TASK DESCRIPTION:
Everything from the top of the data below through the line with "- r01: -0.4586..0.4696" should be duplicated exactly, and nothing past it.

GIVEN INFORMATION:
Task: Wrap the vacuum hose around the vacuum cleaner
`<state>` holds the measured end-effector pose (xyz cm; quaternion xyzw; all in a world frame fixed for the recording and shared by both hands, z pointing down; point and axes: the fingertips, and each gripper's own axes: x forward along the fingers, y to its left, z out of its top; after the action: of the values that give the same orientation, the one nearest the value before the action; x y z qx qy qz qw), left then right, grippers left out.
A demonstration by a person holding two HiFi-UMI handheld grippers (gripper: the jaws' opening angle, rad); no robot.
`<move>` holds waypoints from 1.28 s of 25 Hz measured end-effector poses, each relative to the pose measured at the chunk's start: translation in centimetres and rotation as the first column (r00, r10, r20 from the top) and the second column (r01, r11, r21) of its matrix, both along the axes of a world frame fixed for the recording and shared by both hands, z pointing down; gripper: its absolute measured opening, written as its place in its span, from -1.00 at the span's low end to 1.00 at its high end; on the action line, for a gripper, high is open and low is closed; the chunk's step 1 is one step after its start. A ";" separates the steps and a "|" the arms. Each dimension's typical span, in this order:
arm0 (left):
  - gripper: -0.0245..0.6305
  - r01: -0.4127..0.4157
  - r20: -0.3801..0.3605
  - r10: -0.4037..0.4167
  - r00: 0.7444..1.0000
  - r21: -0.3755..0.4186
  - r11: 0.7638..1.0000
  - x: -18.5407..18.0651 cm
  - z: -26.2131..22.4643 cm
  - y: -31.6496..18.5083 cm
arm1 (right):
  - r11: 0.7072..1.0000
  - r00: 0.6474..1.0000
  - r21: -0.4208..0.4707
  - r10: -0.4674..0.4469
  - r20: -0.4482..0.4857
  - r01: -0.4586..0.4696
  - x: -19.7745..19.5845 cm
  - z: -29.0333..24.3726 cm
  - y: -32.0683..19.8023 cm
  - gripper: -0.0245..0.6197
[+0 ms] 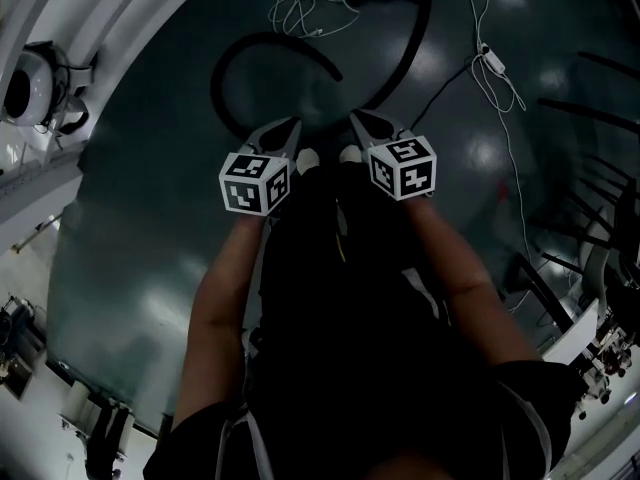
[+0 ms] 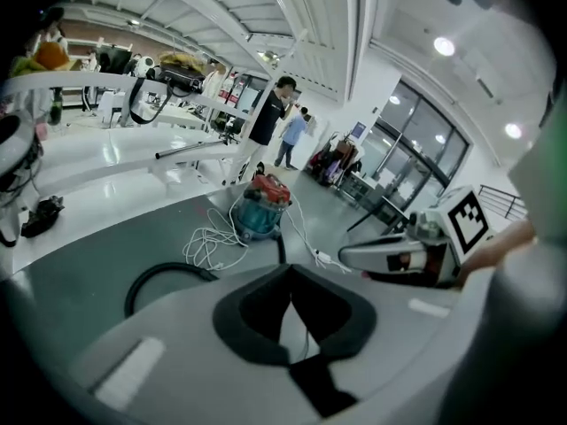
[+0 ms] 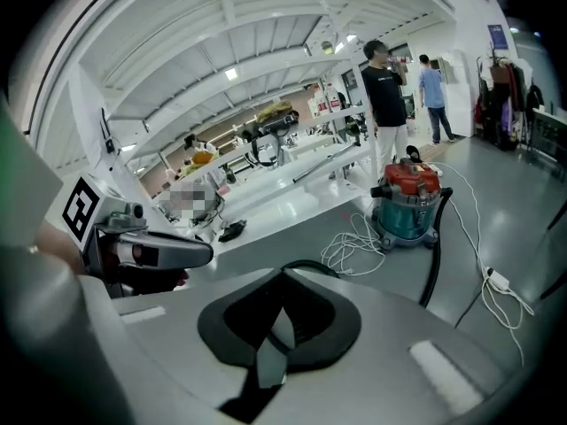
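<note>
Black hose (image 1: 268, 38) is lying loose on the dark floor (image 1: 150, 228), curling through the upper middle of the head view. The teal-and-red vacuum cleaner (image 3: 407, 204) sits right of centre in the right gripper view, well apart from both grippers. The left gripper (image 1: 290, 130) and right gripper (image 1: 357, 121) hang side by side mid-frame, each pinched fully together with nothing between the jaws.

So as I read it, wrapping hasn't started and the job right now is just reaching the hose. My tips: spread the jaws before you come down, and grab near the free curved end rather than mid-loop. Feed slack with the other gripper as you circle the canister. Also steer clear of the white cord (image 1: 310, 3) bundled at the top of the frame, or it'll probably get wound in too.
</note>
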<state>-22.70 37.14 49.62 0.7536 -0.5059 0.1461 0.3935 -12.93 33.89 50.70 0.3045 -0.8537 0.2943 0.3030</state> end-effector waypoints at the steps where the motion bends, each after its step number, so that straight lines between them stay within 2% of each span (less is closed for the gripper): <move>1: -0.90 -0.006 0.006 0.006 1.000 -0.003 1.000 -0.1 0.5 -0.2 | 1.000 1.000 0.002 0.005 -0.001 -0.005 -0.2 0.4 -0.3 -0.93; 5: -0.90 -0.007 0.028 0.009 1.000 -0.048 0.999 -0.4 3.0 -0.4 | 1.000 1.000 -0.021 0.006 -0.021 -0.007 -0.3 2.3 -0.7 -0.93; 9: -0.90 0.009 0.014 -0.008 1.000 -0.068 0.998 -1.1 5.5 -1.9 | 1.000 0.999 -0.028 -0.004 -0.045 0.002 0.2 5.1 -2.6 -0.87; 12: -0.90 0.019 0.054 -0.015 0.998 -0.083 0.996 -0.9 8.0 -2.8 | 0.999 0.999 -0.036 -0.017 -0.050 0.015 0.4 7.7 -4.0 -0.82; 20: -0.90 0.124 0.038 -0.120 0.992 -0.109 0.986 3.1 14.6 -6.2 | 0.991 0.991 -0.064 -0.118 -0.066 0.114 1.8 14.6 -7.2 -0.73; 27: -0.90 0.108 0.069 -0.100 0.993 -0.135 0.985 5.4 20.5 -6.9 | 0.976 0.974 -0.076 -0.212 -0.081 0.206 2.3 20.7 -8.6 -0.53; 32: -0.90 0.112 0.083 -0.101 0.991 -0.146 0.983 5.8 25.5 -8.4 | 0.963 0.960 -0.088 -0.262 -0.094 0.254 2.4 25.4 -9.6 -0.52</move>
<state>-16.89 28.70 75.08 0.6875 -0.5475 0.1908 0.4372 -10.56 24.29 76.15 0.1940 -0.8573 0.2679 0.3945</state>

EXERCISE RESPONSE:
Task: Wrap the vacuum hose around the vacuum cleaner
`<state>` holds the measured end-effector pose (xyz cm; quaternion xyzw; all in a world frame fixed for the recording and shared by both hands, z pointing down; point and axes: the fingertips, and each gripper's own axes: x forward along the fingers, y to its left, z out of its top; after the action: of the values that give the same orientation, the one nearest the value before the action; x y z qx qy qz qw), left then right, grippers left out.
A demonstration by a person holding two HiFi-UMI handheld grippers (gripper: the jaws' opening angle, rad); no robot.
`<move>` holds waypoints from 1.28 s of 25 Hz measured end-effector poses, each relative to the pose measured at the chunk's start: translation in centimetres and rotation as the first column (r00, r10, r20 from the top) and the second column (r01, r11, r21) of its matrix, both along the axes of a world frame fixed for the recording and shared by both hands, z pointing down; gripper: its absolute measured opening, written as its place in its span, from -1.00 at the span's low end to 1.00 at its high end; on the action line, for a gripper, high is open and low is closed; the chunk's step 1 is one step after its start. A ";" separates the steps and a "|" the arms. Each dimension's typical span, in this order:
arm0 (left):
  - gripper: -0.0245..0.6305
  - r01: -0.4127..0.4157
  - r20: -0.3801..0.3605
  - r10: -0.4037..0.4167
  - r00: 0.7444..1.0000
  - r21: -0.3755..0.4186
  - r11: 0.7638..1.0000
  - x: -18.5407..18.0651 cm
  - z: -26.2131..22.4643 cm
  - y: -31.6496..18.5083 cm
arm1 (right):
  - r11: 0.7072..1.0000
  - r00: 0.6474..1.0000
  - r21: -0.4208..0.4707
  - r10: -0.4674..0.4469
  - r20: -0.4482..0.4857
  - r01: -0.4586..0.4696

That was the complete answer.